## The task
Retype all of the listing exactly, with no pictures.

## Provided material
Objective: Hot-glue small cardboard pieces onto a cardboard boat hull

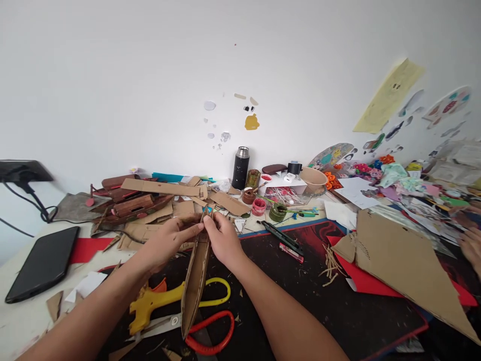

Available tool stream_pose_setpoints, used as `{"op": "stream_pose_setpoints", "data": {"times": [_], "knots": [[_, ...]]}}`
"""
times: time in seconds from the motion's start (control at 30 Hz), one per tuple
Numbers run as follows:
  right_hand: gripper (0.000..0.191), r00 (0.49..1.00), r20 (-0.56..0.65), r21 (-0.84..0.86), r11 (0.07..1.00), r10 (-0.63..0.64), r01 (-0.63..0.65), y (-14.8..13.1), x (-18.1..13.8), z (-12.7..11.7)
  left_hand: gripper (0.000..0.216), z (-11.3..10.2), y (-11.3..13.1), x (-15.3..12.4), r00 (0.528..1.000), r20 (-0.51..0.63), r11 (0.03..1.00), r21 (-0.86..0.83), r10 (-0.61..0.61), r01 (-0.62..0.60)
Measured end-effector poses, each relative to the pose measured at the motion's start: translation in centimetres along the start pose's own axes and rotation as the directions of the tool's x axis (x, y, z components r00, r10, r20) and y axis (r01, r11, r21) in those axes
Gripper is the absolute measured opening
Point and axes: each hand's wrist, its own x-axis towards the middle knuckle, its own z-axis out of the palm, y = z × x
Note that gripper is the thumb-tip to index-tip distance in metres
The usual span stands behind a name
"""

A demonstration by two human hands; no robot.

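Cardboard hull (196,283), far end pinched between left hand (171,240) and right hand (224,240), both nearly closed

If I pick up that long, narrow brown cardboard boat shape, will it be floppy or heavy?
The long, narrow brown cardboard boat shape is probably light, because it looks hollow and thin-walled. It's likely fairly stiff lengthwise, since its sides stand up. Squeezing might crush those sides, as their edges show only thin cardboard.

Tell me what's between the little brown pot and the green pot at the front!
A pinkish-red pot stands between the brown pot and the green pot, in the head view.
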Motion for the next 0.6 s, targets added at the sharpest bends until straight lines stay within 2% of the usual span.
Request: {"op": "stream_pose_setpoints", "data": {"times": [0.1, 0.2, 0.3, 0.6], "knots": [[0.039, 1.0, 0.027, 0.131, 0.991, 0.008, -0.012, 0.1, 0.0, 0.0, 0.048, -0.1, 0.2, 0.0, 0.998, -0.038, 0.992, -0.116, -0.054, 0.049], [0.047, 0.988, 0.111, 0.239, 0.963, 0.103, -0.127, 0.0, 0.0, -0.1, 0.043, -0.5, 0.4, 0.2, 0.992, -0.05, 0.967, -0.233, -0.114, 0.099], [0.058, 0.967, 0.184, 0.316, 0.922, 0.173, -0.225, -0.2, 0.1, -0.2, 0.038, -1.2, 0.3, 0.5, 0.99, -0.081, 0.944, -0.32, -0.114, 0.082], [0.065, 0.968, 0.177, 0.347, 0.91, 0.176, -0.229, -0.4, 0.1, -0.2, 0.044, -2.2, 0.7, 0.7, 0.987, -0.134, 0.949, -0.314, -0.086, 0.04]]}}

## Result
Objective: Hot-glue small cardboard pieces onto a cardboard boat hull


Available tool stream_pose_setpoints, used as `{"op": "stream_pose_setpoints", "data": {"times": [_], "knots": [[_, ...]]}}`
"""
times: time in seconds from the motion's start (control at 30 Hz), one per tuple
Numbers run as follows:
  right_hand: gripper (0.000..0.191), r00 (0.49..1.00), r20 (-0.56..0.65), r21 (-0.84..0.86), r11 (0.07..1.00), r10 (-0.63..0.64), r01 (-0.63..0.65), y (-14.8..13.1), x (-18.1..13.8), z (-12.7..11.7)
  left_hand: gripper (0.000..0.216), z (-11.3..10.2), y (-11.3..13.1), x (-15.3..12.4), r00 (0.528..1.000), r20 (-0.51..0.63), r11 (0.03..1.00), r21 (-0.86..0.83), r10 (-0.61..0.61), r01 (-0.62..0.60)
Measured end-effector poses, each relative to the pose measured at the motion's start: translation in centimetres along the start pose's own axes and rotation as the directions of the tool's x axis (x, y, z components r00, r10, r20) and y axis (r01, r11, r21) in those axes
Gripper is the absolute measured opening
Point and axes: each hand's wrist, its own x-axis towards the middle knuckle, its own z-axis out of the palm, y = z × x
Note that gripper is the thumb-tip to index-tip distance in metres
The usual span stands behind a name
"""

A demonstration by two human hands; no robot.

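Cardboard hull (196,283), far end pinched between left hand (171,240) and right hand (224,240), both nearly closed

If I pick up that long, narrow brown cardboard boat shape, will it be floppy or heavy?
The long, narrow brown cardboard boat shape is probably light, because it looks hollow and thin-walled. It's likely fairly stiff lengthwise, since its sides stand up. Squeezing might crush those sides, as their edges show only thin cardboard.

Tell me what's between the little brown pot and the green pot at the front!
A pinkish-red pot stands between the brown pot and the green pot, in the head view.
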Motion for the next 0.6 s, targets added at the sharpest bends until straight lines stay within 2% of the usual span.
Request: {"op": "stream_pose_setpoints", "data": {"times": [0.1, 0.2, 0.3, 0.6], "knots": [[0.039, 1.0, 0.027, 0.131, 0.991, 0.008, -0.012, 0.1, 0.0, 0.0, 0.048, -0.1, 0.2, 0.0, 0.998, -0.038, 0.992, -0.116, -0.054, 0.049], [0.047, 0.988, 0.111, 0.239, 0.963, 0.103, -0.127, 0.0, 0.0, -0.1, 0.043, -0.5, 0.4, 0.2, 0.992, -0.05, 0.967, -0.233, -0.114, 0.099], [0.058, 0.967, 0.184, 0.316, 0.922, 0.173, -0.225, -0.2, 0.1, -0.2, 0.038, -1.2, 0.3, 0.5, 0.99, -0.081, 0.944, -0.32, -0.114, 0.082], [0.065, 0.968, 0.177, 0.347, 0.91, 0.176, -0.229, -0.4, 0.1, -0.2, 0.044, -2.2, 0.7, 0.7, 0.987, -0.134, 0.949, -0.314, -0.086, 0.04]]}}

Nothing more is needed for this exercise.